The authors report an unusual case of hepatosplenic T-cell lymphoma in a 41-year-old male patient. He presented initially with low grade fever, hepatosplenomegaly and pancytopenia. Splenectomy was done which showed infiltration of red pulp by monomorphic lymphocytes. Liver was also infiltrated with similar cells. A provisional diagnosis of hairy cell leukemia was made. Subsequently, after 6 months he was found to have a sellar mass, which on microscopy revealed lymphoma cells. These cells were positive for leukocyte common antigen and T-cell markers. Finally, based on overall clinical, histomorphological and immunophenotypic features, a diagnosis of hepatosplenic T-cell lymphoma, possibly gamma delta type, involving pituitary gland was established. On follow up, this patient showed evidence of bone marrow involvement and died after 1.5-year of diagnosis. This case highlights the involvement of rare site by a rare lymphoma and should be kept in mind in the differential diagnoses of pituitary tumors.

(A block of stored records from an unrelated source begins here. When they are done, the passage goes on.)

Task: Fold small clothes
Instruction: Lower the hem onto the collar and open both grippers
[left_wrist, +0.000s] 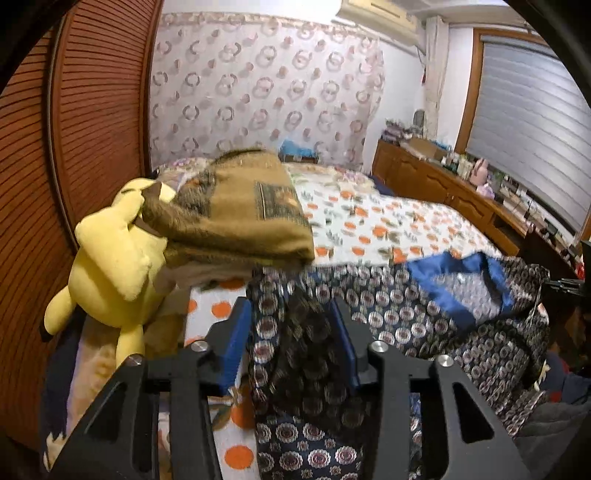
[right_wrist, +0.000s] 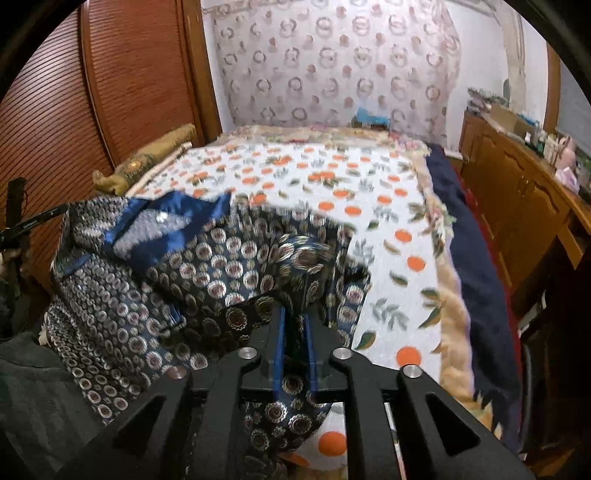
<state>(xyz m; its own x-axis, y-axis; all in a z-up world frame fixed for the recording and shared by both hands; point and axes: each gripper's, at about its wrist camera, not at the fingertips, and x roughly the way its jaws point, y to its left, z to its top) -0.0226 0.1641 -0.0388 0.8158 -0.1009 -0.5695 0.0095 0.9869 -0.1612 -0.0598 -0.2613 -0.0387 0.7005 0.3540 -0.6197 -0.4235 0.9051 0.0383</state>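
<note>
A dark navy garment (left_wrist: 406, 306) with a round medallion print and a plain blue lining (left_wrist: 450, 280) hangs above the bed, stretched between both grippers. My left gripper (left_wrist: 291, 325) is shut on a bunched fold of it, with fabric filling the gap between the blue pads. In the right wrist view the same garment (right_wrist: 166, 277) spreads to the left, its blue lining (right_wrist: 170, 221) turned up. My right gripper (right_wrist: 294, 325) is shut on another fold of it, jaws nearly together.
The bed has a white quilt with orange dots (right_wrist: 332, 184). A yellow plush toy (left_wrist: 110, 266) and a folded brown blanket (left_wrist: 240, 214) lie at the bed's left edge by the wooden louvred door (left_wrist: 74, 147). A wooden dresser (right_wrist: 517, 192) stands on the right.
</note>
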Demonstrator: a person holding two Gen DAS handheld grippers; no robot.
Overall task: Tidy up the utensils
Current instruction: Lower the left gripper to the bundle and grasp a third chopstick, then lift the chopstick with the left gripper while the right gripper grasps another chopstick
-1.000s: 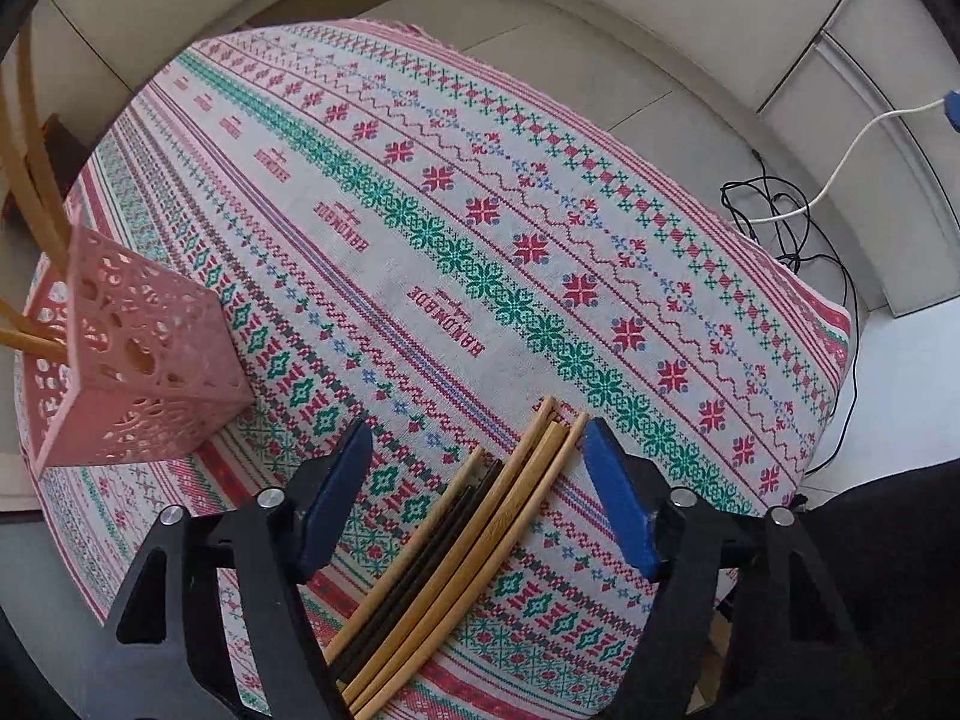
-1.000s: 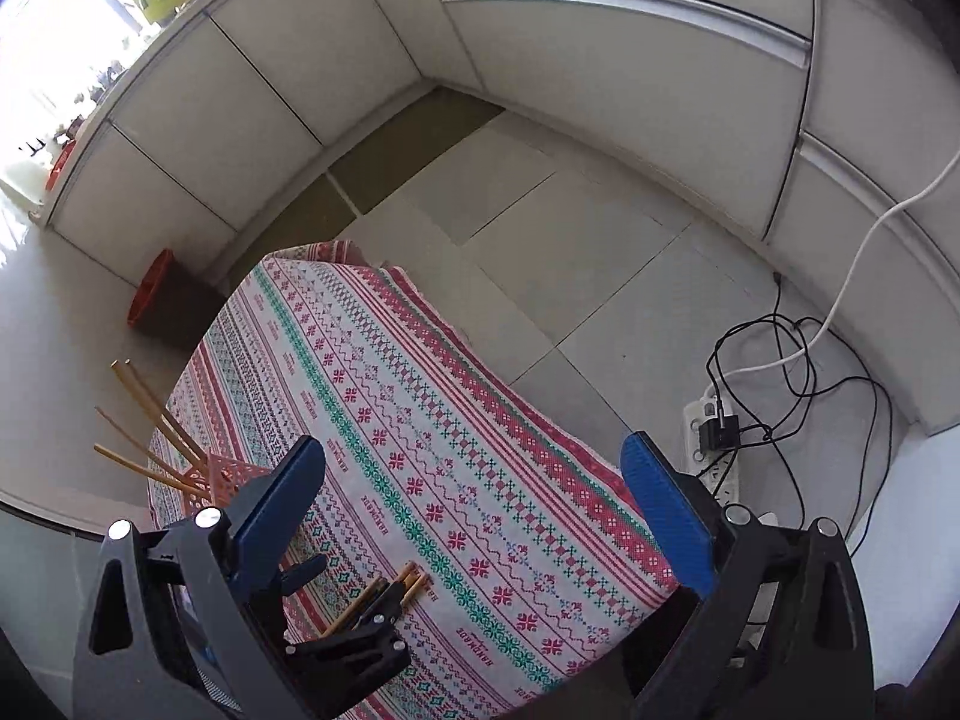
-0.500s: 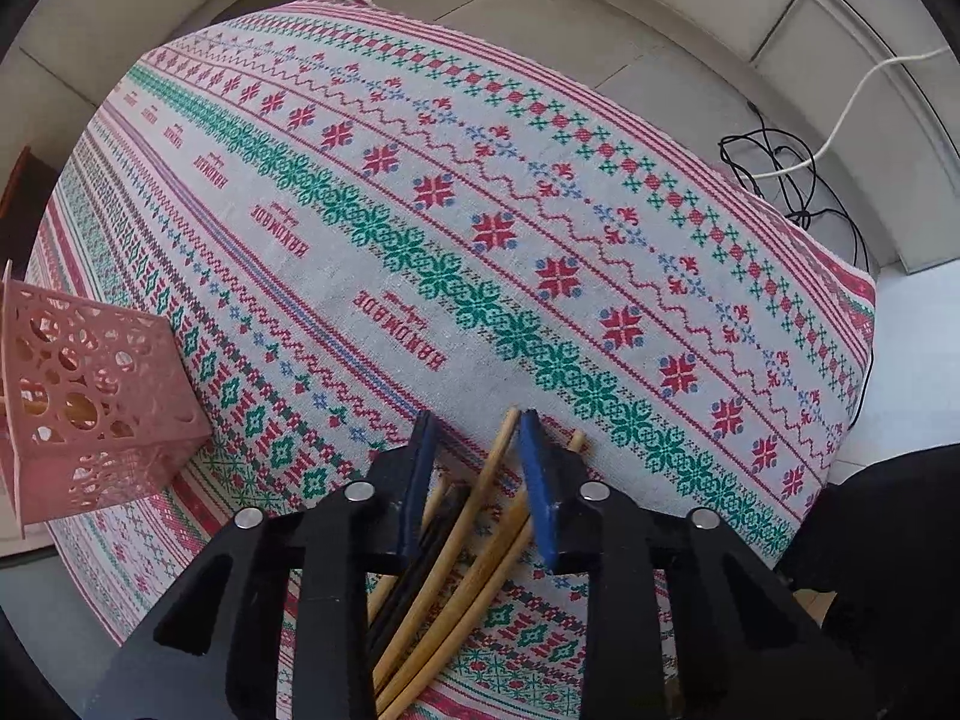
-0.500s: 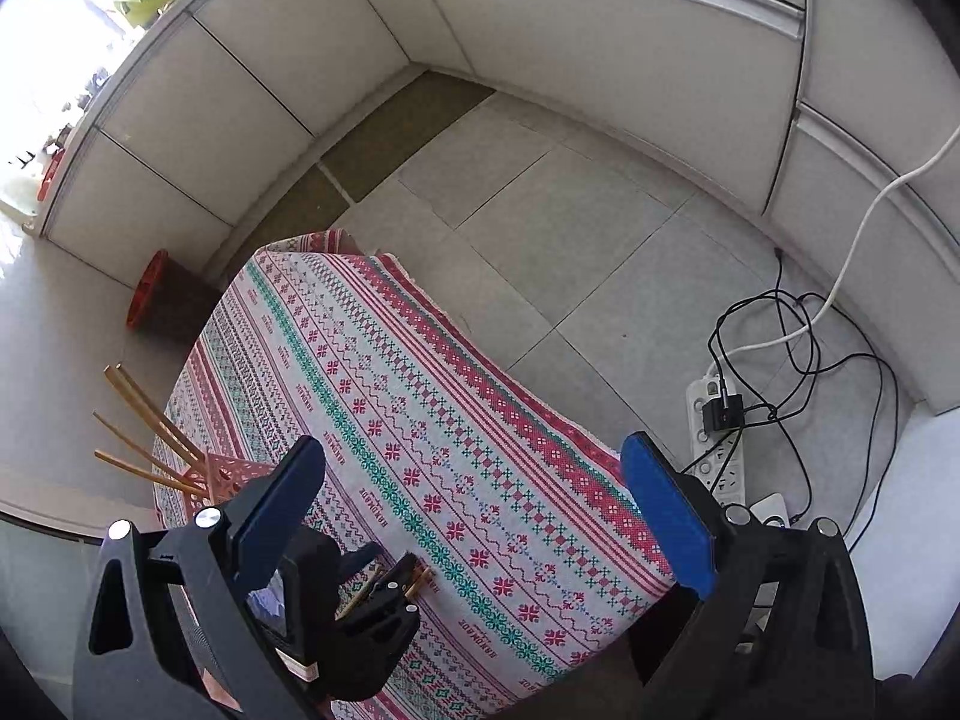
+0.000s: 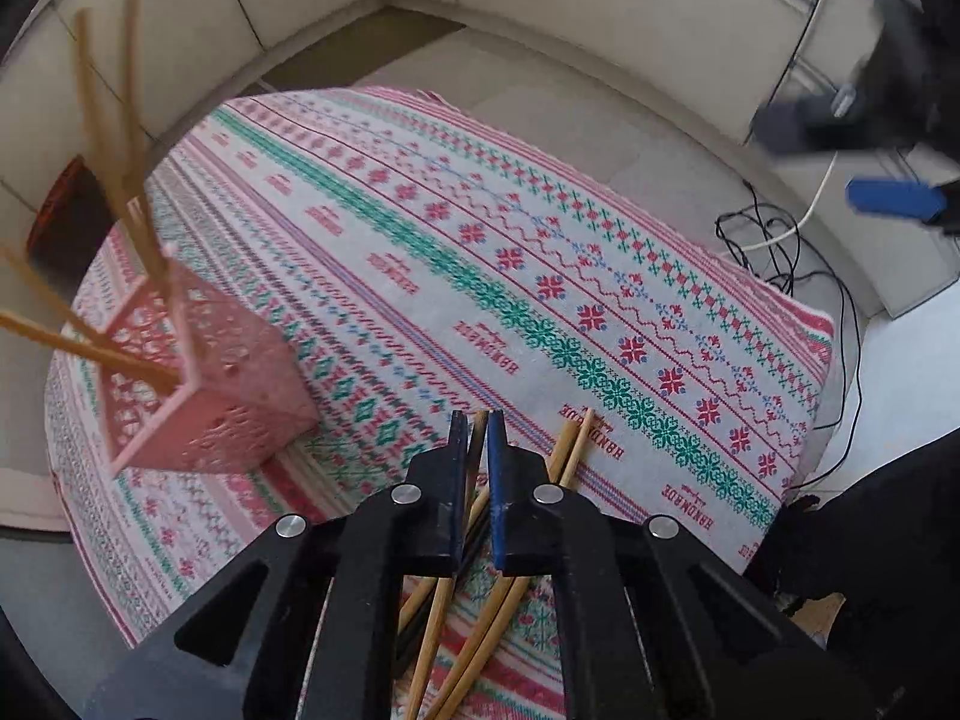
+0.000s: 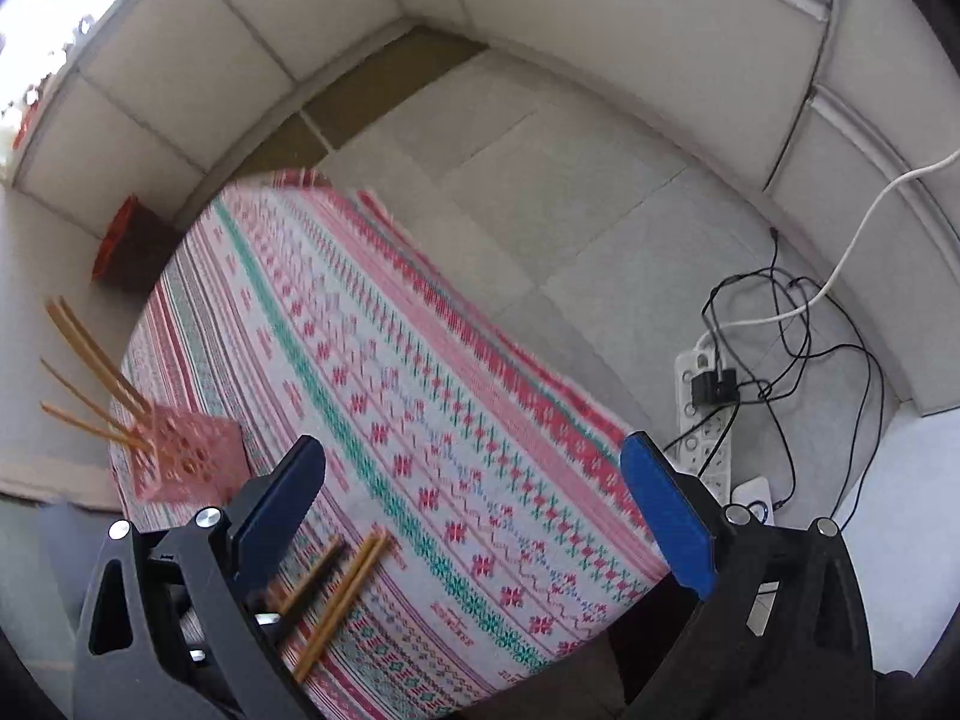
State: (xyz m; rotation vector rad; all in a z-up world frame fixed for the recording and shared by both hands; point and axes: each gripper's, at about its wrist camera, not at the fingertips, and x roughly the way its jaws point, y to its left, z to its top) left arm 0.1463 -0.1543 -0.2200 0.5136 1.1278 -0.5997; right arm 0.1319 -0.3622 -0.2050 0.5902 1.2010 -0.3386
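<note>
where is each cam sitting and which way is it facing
Left wrist: rides the left claw, aimed steeply down at the tablecloth; its black arms and blue pads, shut on a dark chopstick, fill the bottom.
Right wrist: rides the right claw, aimed down over the table's edge toward the floor and power strip; its pads stand wide open.
Shared: the pink holder, the loose chopsticks, the tablecloth.
</note>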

作者报告了一例41岁男性患者的罕见肝脾T细胞淋巴瘤病例。他最初表现为低热、肝脾肿大和全血细胞减少。进行了脾切除术,结果显示红髓被单形性淋巴细胞浸润。肝脏也被类似细胞浸润。初步诊断为毛细胞白血病。随后,6个月后发现他有鞍区肿物,显微镜检查显示为淋巴瘤细胞。这些细胞白细胞共同抗原和T细胞标志物呈阳性。最后,根据总体临床、组织形态学和免疫表型特征,确诊为累及垂体的肝脾T细胞淋巴瘤,可能为γδ型。随访时,该患者出现骨髓受累证据,诊断后1.5年死亡。该病例突出了罕见淋巴瘤累及罕见部位的情况,在垂体肿瘤的鉴别诊断中应予以考虑。